## Task prompt
From the listing below, reproduce word for word the part that opens with the line containing "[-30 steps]" and closes with the line containing "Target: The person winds"; reproduce nothing else.

## Raw data
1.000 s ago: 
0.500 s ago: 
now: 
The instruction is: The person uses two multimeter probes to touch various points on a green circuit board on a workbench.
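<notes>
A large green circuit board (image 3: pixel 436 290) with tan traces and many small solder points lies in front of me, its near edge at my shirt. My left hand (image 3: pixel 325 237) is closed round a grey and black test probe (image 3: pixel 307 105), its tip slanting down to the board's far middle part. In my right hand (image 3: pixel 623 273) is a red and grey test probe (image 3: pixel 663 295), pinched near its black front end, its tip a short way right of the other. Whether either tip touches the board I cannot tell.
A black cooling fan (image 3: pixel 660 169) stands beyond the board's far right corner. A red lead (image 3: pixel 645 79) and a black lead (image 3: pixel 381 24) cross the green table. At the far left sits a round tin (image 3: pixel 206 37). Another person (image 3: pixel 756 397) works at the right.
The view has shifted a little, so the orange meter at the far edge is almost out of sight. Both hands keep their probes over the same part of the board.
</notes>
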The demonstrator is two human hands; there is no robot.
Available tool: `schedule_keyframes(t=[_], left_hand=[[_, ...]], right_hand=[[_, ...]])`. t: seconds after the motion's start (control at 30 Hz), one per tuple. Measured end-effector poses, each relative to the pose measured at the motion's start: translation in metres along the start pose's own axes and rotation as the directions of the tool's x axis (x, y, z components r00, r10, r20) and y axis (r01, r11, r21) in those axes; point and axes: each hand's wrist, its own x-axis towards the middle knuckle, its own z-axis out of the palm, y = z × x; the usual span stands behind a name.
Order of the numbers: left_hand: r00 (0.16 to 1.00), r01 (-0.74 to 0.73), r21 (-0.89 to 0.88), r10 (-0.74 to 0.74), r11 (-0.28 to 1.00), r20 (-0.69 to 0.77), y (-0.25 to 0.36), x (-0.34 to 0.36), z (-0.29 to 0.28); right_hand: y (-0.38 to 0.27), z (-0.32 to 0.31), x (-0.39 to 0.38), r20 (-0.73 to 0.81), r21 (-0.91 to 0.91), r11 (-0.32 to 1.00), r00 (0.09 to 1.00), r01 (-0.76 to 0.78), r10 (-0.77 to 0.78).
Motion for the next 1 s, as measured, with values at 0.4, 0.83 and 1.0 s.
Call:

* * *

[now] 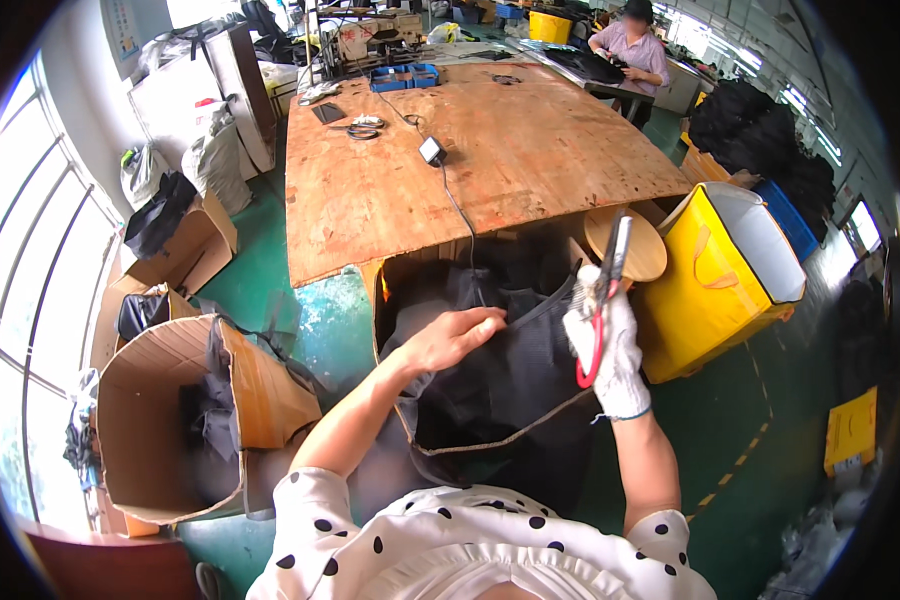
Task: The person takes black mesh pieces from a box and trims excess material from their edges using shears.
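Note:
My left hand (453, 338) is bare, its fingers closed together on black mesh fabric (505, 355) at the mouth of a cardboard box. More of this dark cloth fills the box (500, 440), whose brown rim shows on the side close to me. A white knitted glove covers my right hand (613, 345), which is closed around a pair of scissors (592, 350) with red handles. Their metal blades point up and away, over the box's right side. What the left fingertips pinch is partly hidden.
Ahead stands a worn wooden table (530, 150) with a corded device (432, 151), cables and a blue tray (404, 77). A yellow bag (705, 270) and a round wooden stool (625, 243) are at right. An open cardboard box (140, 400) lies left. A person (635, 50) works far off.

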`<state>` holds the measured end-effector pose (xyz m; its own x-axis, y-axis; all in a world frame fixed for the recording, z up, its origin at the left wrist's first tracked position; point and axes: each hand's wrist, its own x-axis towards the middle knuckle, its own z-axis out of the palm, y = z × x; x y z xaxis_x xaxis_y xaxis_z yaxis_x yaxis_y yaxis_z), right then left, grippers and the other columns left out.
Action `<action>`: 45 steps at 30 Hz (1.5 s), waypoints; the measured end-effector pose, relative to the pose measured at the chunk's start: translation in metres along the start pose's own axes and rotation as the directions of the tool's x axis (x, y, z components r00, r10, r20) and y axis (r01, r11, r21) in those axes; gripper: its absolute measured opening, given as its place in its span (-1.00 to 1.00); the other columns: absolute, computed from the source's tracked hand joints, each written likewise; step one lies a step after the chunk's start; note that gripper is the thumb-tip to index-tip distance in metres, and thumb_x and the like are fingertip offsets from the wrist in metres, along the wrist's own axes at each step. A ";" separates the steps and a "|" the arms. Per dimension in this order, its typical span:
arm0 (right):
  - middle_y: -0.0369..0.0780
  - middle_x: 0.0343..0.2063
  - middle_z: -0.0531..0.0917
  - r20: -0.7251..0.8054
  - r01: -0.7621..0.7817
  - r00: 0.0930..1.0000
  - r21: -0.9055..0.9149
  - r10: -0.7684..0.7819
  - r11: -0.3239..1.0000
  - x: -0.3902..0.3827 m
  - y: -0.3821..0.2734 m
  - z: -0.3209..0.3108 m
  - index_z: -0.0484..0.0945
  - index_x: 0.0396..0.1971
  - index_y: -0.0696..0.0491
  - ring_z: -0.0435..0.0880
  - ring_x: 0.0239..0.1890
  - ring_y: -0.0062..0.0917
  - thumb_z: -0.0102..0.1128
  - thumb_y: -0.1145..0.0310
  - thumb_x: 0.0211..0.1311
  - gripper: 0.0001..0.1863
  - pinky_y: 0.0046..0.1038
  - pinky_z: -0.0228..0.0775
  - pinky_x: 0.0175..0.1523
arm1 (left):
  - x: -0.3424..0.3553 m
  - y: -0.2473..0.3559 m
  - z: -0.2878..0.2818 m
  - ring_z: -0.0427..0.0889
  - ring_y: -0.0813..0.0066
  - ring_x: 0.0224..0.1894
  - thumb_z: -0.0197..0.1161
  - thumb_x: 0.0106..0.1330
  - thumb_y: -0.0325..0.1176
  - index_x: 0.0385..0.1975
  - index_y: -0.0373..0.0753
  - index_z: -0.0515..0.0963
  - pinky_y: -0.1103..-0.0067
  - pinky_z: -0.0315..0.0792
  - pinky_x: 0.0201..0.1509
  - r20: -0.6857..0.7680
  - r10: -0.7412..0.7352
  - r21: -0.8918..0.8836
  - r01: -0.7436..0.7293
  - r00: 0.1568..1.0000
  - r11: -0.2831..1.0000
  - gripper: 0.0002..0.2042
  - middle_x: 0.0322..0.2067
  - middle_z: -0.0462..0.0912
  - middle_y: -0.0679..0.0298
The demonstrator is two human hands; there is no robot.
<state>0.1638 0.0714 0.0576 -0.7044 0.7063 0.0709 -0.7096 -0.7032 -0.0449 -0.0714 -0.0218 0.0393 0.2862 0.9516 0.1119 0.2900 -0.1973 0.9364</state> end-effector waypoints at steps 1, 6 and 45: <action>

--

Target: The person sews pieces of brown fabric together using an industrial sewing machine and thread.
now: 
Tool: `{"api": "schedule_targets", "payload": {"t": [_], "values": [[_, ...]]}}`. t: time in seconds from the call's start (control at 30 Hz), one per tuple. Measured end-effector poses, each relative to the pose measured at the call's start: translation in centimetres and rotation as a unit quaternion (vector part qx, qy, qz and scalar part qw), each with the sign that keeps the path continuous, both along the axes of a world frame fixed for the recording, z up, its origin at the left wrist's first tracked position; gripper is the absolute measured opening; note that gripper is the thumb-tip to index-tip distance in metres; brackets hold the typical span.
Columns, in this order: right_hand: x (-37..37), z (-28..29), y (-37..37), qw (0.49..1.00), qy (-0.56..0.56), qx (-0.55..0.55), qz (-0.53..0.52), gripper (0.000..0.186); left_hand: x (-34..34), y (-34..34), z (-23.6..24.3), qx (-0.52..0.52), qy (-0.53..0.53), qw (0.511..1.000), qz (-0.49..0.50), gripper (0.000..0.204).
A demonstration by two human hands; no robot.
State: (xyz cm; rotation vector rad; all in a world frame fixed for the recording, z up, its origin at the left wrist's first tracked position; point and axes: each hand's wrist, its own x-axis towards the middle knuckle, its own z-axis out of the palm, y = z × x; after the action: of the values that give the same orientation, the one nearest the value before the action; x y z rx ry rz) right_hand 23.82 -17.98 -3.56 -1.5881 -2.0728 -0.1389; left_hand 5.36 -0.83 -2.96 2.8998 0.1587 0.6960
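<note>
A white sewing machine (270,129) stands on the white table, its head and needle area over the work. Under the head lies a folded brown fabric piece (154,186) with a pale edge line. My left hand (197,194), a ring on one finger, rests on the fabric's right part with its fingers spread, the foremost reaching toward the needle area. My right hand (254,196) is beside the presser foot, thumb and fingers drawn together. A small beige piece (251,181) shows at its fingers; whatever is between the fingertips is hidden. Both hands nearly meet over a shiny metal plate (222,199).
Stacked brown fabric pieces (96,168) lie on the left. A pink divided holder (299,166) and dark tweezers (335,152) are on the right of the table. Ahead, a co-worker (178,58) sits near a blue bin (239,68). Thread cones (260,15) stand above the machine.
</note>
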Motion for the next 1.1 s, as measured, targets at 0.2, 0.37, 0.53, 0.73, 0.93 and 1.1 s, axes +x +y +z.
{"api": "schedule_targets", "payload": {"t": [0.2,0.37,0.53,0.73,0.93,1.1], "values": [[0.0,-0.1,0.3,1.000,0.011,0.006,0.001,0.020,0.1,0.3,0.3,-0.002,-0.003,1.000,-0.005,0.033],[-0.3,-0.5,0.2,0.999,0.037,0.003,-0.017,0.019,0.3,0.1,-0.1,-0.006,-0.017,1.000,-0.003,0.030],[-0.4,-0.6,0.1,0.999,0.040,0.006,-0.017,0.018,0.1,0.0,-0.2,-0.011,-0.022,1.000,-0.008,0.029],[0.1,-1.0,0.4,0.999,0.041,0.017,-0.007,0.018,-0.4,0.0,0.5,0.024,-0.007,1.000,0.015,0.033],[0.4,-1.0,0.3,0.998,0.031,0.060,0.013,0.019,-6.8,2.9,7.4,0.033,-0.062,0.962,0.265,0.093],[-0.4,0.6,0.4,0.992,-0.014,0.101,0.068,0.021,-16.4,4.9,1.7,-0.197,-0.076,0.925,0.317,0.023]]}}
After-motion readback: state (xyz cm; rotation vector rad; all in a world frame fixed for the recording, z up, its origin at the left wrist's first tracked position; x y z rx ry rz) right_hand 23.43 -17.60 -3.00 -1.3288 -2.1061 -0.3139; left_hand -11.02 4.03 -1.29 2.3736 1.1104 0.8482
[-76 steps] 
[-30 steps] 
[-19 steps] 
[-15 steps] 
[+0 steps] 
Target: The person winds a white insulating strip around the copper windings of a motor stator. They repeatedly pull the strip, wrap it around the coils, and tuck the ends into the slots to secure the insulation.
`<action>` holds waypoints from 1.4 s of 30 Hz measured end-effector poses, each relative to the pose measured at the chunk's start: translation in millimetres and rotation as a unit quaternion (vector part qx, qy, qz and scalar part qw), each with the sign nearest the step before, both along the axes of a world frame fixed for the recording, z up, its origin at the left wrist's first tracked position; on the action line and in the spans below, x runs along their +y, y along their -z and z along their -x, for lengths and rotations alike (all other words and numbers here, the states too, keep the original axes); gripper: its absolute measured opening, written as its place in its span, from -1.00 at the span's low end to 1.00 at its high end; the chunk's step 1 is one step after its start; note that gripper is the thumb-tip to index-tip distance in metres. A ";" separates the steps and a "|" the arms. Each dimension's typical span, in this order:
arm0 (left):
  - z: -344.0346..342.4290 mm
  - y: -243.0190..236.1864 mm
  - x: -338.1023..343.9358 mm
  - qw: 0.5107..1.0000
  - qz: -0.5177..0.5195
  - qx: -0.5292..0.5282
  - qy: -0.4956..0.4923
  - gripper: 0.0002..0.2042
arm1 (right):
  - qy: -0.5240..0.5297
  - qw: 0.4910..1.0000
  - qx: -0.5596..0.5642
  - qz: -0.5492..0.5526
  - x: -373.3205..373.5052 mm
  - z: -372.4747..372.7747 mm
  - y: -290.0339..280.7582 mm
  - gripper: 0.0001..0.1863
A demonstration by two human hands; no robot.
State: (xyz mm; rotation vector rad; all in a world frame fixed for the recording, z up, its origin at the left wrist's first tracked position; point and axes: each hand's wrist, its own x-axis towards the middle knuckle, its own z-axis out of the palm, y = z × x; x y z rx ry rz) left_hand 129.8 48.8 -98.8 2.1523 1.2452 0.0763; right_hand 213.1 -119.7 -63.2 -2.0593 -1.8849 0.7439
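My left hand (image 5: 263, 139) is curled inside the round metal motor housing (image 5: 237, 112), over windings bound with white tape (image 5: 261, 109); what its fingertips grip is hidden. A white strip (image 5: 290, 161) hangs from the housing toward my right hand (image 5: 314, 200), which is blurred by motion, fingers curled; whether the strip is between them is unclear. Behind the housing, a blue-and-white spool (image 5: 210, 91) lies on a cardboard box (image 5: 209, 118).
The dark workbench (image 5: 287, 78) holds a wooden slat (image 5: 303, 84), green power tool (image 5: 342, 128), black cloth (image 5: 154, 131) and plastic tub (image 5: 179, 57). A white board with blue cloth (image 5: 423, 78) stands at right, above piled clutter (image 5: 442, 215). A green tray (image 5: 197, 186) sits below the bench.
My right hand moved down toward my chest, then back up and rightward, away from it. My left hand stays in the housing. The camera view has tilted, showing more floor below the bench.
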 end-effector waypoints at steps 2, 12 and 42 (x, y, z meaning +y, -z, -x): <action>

## Result for this exercise
[-30 steps] 
[-19 steps] 
[-15 steps] 
[+0 steps] 
Target: The person winds a white insulating strip around the copper windings of a motor stator. They repeatedly pull the strip, wrap it around the coils, and tuck the ends into the slots to secure the insulation.

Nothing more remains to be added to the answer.